Task: Produce an exact copy of all the data below, dropping every image.

Provided material Start Marker

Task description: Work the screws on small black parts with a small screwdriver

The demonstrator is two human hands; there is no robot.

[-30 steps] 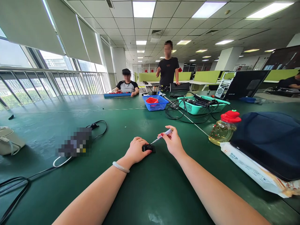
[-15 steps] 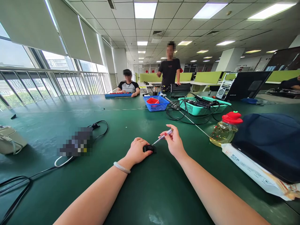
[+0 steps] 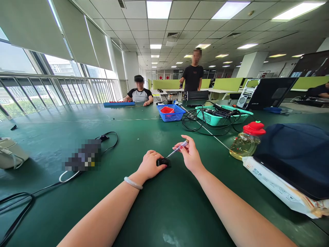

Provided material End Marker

Response box:
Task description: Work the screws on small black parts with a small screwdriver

The demonstrator is two human hands; there is no robot.

[-30 steps] 
[-15 steps] 
[+0 steps] 

This finishes the response to the exercise.